[Recorded data]
☆ ☆ ☆

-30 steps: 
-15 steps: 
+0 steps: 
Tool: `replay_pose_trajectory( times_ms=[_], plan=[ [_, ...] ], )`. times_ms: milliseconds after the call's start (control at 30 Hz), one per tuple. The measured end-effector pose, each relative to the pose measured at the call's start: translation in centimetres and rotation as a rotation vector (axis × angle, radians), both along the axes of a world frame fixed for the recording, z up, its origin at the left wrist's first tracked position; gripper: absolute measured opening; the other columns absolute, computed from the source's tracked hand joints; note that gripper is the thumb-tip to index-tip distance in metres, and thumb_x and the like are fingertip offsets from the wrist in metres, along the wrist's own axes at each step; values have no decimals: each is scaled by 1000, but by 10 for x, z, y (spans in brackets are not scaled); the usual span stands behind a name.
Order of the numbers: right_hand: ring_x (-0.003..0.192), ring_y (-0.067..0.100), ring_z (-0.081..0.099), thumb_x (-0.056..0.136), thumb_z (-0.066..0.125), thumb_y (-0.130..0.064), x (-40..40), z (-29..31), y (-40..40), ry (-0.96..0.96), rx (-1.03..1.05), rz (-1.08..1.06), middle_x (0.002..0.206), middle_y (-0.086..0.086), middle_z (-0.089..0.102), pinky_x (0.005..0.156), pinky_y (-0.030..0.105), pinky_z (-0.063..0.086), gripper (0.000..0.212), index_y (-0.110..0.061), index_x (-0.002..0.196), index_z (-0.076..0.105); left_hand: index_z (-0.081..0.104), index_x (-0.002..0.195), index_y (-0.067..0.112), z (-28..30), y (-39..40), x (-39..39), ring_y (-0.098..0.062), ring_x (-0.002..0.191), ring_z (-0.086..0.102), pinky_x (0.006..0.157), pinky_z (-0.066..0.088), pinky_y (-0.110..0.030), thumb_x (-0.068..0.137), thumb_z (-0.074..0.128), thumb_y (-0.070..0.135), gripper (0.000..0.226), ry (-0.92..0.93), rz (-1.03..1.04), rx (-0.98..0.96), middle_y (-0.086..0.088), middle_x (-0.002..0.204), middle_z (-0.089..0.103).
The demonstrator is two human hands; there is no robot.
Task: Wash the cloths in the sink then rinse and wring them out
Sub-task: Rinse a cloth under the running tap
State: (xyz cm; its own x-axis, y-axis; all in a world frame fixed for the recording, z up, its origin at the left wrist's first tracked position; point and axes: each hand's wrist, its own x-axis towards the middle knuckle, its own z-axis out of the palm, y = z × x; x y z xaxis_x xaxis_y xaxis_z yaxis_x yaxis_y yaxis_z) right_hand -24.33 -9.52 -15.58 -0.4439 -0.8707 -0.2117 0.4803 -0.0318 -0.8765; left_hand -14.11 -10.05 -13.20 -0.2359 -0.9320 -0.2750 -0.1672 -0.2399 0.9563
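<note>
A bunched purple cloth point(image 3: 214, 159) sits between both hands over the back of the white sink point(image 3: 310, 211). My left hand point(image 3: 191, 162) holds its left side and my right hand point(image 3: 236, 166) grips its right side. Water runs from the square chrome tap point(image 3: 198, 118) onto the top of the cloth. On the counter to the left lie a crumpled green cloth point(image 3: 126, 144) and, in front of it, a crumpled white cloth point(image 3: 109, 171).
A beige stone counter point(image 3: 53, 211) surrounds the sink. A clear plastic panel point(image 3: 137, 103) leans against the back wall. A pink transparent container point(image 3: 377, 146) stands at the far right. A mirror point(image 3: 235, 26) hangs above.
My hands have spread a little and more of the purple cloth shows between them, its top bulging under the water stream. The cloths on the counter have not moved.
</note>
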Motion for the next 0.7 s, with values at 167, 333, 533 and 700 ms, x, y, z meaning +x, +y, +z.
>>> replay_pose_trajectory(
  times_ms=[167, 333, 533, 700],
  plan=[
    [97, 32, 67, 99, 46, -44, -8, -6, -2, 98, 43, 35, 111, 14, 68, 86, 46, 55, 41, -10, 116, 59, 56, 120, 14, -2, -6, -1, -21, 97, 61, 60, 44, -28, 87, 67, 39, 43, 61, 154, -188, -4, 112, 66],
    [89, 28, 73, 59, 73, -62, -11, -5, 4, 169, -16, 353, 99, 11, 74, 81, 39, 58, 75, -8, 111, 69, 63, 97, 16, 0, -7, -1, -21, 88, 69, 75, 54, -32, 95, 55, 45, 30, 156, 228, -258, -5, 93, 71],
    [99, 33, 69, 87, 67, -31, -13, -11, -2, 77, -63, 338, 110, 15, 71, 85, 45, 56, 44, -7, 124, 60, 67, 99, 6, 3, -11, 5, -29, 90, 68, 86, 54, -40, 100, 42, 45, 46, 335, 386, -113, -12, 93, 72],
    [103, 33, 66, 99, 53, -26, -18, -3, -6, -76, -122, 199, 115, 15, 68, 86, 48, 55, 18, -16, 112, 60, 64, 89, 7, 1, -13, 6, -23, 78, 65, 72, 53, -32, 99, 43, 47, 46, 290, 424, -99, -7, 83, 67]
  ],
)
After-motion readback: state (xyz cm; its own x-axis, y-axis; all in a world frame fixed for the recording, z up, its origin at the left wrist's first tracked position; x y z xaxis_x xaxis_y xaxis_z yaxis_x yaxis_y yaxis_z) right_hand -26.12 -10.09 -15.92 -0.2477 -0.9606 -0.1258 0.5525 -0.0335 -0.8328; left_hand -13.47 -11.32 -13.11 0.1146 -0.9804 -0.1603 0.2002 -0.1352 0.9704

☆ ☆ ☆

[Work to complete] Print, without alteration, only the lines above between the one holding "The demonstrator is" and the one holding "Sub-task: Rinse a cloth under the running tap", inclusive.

[Response area]
The demonstrator is two human hands; there is no robot.
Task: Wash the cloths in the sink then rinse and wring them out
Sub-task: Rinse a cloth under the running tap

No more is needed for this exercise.